What Mr. Cohen brings to these markets carrying such volume is not efficiency in pricing discovery because clearly many such positions are not being executed for long enough duration to create such discovery. Such trading is instead being executed to create a shift in momentum that can derive profit.

In a short sale raid comes emotion, panic, fear. Allowing rapid traders such as SAC Capital to enter into a fragile market and use the pre-existing loopholes to turbo charge the markets into a freefall are neither healthy nor responsible. Forcing SAC Capital to identify a share to be used for each short sale executed, whether for a day position or long term investment, insures that the intent of each and every trade is to meet the obligation of a settlement. The hard borrow is the only alternative to this end.

The SEC enforcement staff is limited in numbers and faces an endless list of fraudulent activities to investigate. Increasing this list by creating soft rules will only sign off acceptance of a large percentage of unenforced fraud. History has proven that to be the case and thus, it is time the Commission acts on those lessons learned.

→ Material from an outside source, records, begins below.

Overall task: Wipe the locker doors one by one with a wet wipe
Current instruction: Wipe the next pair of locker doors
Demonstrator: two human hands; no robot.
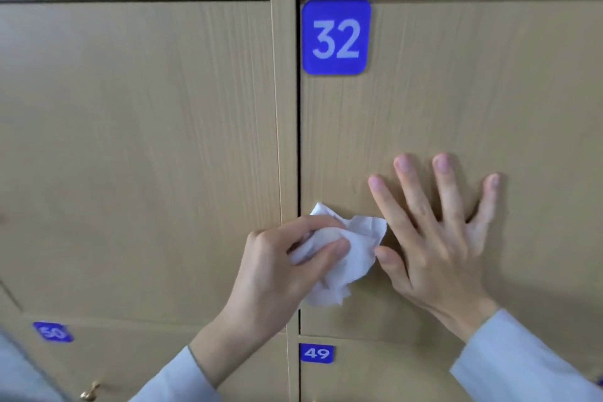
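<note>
My left hand [277, 258] grips the crumpled wet wipe [346, 254]; my right hand [437, 232] lies flat and open on door 32 [456, 91].

I spread the right palm on the door, I judge, to steady it while the left rubs near its lower left edge, by the gap beside the neighbouring door [137, 140]. The wipe sits bunched between my left fingers and the wood, just touching my right thumb, well below the blue number plate [336, 37].
</note>
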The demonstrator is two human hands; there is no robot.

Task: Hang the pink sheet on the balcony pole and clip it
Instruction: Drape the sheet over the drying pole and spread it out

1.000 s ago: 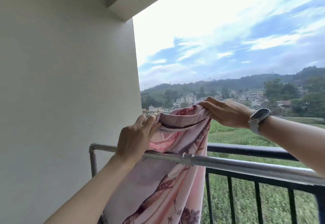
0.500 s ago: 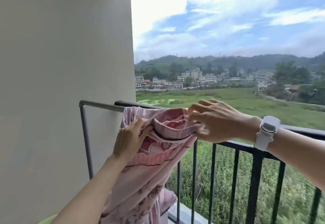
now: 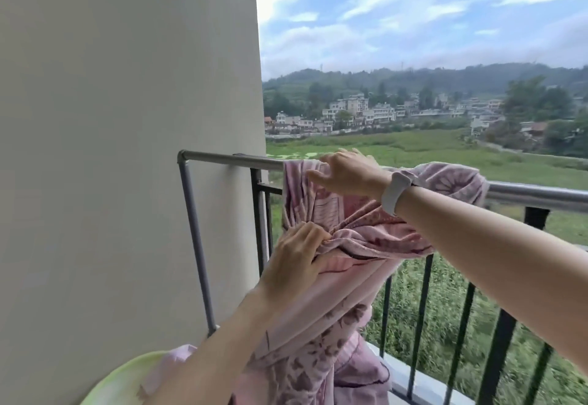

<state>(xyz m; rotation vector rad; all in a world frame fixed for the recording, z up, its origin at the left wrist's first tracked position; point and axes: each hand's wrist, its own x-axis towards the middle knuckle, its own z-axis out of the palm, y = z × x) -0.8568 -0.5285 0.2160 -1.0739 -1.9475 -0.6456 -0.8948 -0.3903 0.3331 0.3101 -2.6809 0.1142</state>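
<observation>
Already the pink sheet (image 3: 359,242) is draped over the grey metal pole (image 3: 235,160) that runs from the frame's left centre across to the right edge, part of it bunched over the pole at centre right and the rest hanging in folds toward the bottom centre. The left hand (image 3: 297,256), at the middle of the frame, grips a gathered twist of the fabric below the pole, fingers curled into the cloth. The right hand (image 3: 345,174), with a white watch (image 3: 396,189) on its wrist, reaches in from the right and sits at the top of the sheet by the pole, fingers spread and fairly straight; whether they pinch any cloth cannot be told. Behind the sheet stands a black railing (image 3: 426,280). A pale green basin (image 3: 124,379) shows at the lower left, beside a plain wall (image 3: 121,86) filling the left half.
</observation>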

Force the Hard Borrow and be done with this issue. Hasnt the SEC spent enough resource already in taking these baby steps to nowhere? Doesn't the investing public deserve better? Is the SEC willing to continue to allow investors such as James Chanos and the funds represented by the MFA to execute their 'strategies' for personal profit in violation of present securities laws requiring full intent on settlement?

Dave Patch

BTWWhen you address this issue in your proposed rule making please make sure that you address the loophole regarding the market maker exemption. It is well known that hedge funds will bribe market makers to execute a naked short on their behalf. If there is nothing in the rule proposal to address this I will provide better clarification then.